LAGUNA BEACH, Calif.--The ubiquity of a handful of computer programs, such as Microsoft Corp.'s Word or Apple Inc.'s OSX operating system, is endangering us all, a Defense Department official said Tuesday at The Wall Street Journal's WSJD Live Global Technology Conference.

Dan Kaufman, head of innovation at the Defense Advanced Research Projects Agency, said the widespread use of such programs gives hackers an easy way to target scores of people with one security hole.

"Cybersecurity today is just fundamentally broken," Mr.
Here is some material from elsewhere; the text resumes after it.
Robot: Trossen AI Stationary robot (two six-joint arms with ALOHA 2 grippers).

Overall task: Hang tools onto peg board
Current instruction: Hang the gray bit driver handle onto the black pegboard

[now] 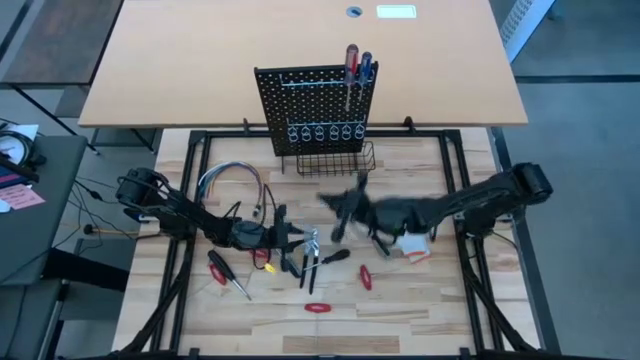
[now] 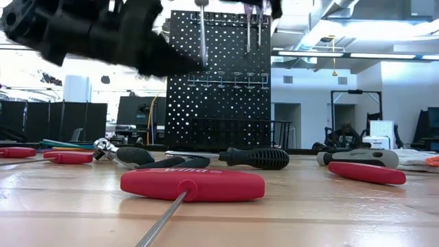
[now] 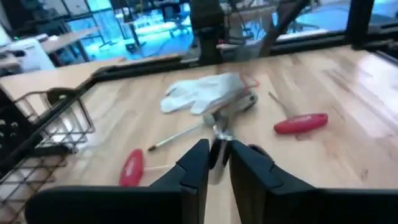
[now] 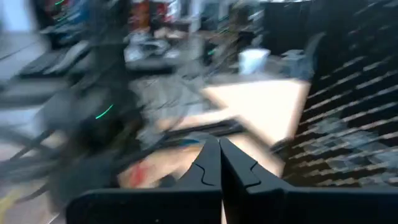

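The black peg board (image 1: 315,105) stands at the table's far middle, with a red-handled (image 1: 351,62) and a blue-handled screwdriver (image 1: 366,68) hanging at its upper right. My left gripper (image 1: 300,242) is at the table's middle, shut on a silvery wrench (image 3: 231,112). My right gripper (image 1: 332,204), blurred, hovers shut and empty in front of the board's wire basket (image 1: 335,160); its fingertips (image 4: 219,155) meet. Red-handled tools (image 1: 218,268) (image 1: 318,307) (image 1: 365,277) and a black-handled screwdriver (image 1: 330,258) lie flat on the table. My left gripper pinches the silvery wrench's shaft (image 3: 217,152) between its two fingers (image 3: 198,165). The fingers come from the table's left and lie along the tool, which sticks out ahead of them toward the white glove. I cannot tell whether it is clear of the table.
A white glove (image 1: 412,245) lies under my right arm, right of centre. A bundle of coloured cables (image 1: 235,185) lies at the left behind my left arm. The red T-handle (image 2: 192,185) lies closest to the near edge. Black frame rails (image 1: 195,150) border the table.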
Kaufman said, "deeply and fundamentally broken."

Hackers find their way into machines--both classified networks and retailers--by searching for unnoticed flaws in the software these networks use. After an initial incident, it can take weeks or years for other companies to patch their systems to prevent a similar incident using the software hole exploited in the original attack.

That gives hackers a big window to reuse the same cyberweapon.

The Defense Department official was joined on stage by Kevin Mandia, chief operating officer at FireEye Inc., which on Tuesday released a detailed report on a Russian cyberspying campaign that has relied on the same set of tools since 2007.

If Mr. Kaufman had his way, programs such as Microsoft Word or Apple's OSX would change continually, making it harder for hackers to exploit the same flaws repeatedly.

Mr. Kaufman's dream, however, could be a way off, because a constantly changing program would consume a computer's resources, slowing other tasks. Users "won't put up with that," he said.